== WHAT IS EXPECTED ==
Here the whole listing must be retyped exactly, with no line omitted.

== INFORMATION PROVIDED ==
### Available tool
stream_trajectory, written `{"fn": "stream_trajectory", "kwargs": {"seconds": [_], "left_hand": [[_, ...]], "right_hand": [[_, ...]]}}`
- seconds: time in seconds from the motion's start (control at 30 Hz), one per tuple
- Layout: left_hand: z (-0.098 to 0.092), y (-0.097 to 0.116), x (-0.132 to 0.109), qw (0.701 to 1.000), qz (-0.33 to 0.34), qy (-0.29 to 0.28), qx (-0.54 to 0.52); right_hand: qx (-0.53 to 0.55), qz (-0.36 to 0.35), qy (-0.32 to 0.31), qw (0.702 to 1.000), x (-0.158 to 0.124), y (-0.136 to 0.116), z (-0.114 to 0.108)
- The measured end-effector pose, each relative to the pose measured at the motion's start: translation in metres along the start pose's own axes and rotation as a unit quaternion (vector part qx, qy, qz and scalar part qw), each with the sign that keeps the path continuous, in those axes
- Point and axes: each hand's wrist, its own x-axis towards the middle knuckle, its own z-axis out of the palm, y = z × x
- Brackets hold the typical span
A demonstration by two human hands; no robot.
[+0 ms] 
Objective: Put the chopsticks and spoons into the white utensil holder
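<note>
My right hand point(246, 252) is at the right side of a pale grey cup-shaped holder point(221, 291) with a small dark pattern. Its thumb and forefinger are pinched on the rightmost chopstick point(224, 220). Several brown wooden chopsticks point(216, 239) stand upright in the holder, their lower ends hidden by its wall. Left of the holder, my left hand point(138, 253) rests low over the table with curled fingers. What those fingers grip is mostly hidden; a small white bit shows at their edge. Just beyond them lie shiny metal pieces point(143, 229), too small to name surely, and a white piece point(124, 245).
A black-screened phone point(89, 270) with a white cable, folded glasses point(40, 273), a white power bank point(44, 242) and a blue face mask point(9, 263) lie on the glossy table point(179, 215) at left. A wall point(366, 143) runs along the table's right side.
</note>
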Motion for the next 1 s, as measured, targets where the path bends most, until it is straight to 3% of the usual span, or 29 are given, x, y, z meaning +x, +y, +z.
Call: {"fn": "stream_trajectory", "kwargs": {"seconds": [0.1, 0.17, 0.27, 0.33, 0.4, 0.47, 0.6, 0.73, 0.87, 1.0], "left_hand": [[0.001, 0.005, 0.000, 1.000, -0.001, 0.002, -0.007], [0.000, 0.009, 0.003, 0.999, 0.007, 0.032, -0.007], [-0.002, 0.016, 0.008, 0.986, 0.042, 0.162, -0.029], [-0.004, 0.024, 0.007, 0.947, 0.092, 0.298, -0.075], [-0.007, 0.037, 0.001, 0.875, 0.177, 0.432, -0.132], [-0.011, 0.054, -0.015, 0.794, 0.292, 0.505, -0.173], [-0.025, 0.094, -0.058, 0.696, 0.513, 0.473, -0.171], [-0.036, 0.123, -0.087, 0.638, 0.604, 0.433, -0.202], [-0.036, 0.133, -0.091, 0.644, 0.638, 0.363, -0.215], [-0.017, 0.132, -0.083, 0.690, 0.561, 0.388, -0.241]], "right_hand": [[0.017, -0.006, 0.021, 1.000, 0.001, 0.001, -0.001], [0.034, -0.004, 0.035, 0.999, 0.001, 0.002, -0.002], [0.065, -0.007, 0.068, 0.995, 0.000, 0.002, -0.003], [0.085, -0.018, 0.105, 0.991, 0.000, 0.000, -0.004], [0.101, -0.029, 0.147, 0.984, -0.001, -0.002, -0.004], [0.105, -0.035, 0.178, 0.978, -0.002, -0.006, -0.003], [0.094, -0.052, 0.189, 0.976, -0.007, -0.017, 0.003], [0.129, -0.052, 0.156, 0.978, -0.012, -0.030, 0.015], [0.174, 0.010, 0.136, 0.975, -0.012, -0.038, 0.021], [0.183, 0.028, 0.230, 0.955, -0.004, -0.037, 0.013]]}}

== SOLUTION TO THIS PROBLEM ==
### Available tool
stream_trajectory, written `{"fn": "stream_trajectory", "kwargs": {"seconds": [_], "left_hand": [[_, ...]], "right_hand": [[_, ...]]}}`
- seconds: time in seconds from the motion's start (control at 30 Hz), one per tuple
- Layout: left_hand: z (-0.098 to 0.092), y (-0.097 to 0.116), x (-0.132 to 0.109), qw (0.701 to 1.000), qz (-0.33 to 0.34), qy (-0.29 to 0.28), qx (-0.54 to 0.52); right_hand: qx (-0.53 to 0.55), qz (-0.36 to 0.35), qy (-0.32 to 0.31), qw (0.702 to 1.000), x (-0.158 to 0.124), y (-0.136 to 0.116), z (-0.114 to 0.108)
- The measured end-effector pose, each relative to the pose measured at the motion's start: translation in metres along the start pose's own axes and rotation as a unit quaternion (vector part qx, qy, qz and scalar part qw), each with the sign that keeps the path continuous, in those axes
- Point and axes: each hand's wrist, its own x-axis towards the middle knuckle, its own z-axis out of the palm, y = z × x
- Brackets hold the typical span
A demonstration by two human hands; no robot.
[+0 ms] 
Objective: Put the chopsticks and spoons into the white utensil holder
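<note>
My right hand point(246, 252) is at the right side of a pale grey cup-shaped holder point(221, 291) with a small dark pattern. Its thumb and forefinger are pinched on the rightmost chopstick point(224, 220). Several brown wooden chopsticks point(216, 239) stand upright in the holder, their lower ends hidden by its wall. Left of the holder, my left hand point(138, 253) rests low over the table with curled fingers. What those fingers grip is mostly hidden; a small white bit shows at their edge. Just beyond them lie shiny metal pieces point(143, 229), too small to name surely, and a white piece point(124, 245).
A black-screened phone point(89, 270) with a white cable, folded glasses point(40, 273), a white power bank point(44, 242) and a blue face mask point(9, 263) lie on the glossy table point(179, 215) at left. A wall point(366, 143) runs along the table's right side.
</note>
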Motion for the next 1 s, as measured, targets where the path bends most, until it is straight to 3% of the usual span, or 29 are given, x, y, z meaning +x, +y, +z.
Call: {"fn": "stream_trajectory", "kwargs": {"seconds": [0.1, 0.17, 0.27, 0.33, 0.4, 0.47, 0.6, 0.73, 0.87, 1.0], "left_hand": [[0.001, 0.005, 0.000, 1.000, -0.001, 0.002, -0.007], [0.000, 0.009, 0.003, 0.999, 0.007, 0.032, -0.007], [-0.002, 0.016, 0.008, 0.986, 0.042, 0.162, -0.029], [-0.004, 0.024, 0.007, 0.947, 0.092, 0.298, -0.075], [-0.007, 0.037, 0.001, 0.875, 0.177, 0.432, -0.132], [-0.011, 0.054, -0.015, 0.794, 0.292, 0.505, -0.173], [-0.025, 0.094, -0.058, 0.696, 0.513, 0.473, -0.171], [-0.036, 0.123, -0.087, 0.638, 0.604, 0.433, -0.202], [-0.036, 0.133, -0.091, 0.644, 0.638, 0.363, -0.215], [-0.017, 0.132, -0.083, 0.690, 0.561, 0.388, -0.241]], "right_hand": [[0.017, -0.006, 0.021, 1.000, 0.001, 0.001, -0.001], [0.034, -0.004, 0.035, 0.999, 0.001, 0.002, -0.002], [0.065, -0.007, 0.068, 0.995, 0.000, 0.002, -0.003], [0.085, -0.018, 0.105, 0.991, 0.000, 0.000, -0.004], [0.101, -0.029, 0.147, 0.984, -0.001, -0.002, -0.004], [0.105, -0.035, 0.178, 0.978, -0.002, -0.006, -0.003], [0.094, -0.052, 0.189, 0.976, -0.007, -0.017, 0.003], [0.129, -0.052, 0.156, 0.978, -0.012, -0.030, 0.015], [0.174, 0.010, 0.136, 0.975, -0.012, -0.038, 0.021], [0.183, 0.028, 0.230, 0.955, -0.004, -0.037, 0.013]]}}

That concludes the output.